*YOUR GOAL*
Write the listing out again verbatim, leaving nothing out.

*DATA EXCERPT*
* * * * * * * * *

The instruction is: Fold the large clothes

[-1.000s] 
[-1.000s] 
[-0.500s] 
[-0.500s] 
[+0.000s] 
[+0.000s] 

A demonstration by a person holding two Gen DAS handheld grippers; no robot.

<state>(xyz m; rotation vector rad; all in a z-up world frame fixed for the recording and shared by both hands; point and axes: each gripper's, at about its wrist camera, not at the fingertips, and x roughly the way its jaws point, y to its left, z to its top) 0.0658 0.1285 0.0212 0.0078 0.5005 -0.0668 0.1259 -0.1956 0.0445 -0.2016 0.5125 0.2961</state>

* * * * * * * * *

*TASK SOLUTION*
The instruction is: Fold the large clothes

[-1.000s] 
[-1.000s] 
[-0.500s] 
[-0.500s] 
[+0.000s] 
[+0.000s] 

A demonstration by a person holding two Gen DAS handheld grippers; no robot.

<state>(xyz m; rotation vector rad; all in a z-up world frame fixed for the recording and shared by both hands; point and axes: each gripper's, at about its wrist camera, not at the fingertips, and x roughly the way its jaws point, y to its left, z to its top) 0.0658 0.1285 0.0212 0.0078 0.5005 -0.0668 0.1259 -0.1956 0.0445 -0.2016 0.5125 0.2961</state>

With this output, the exercise is done.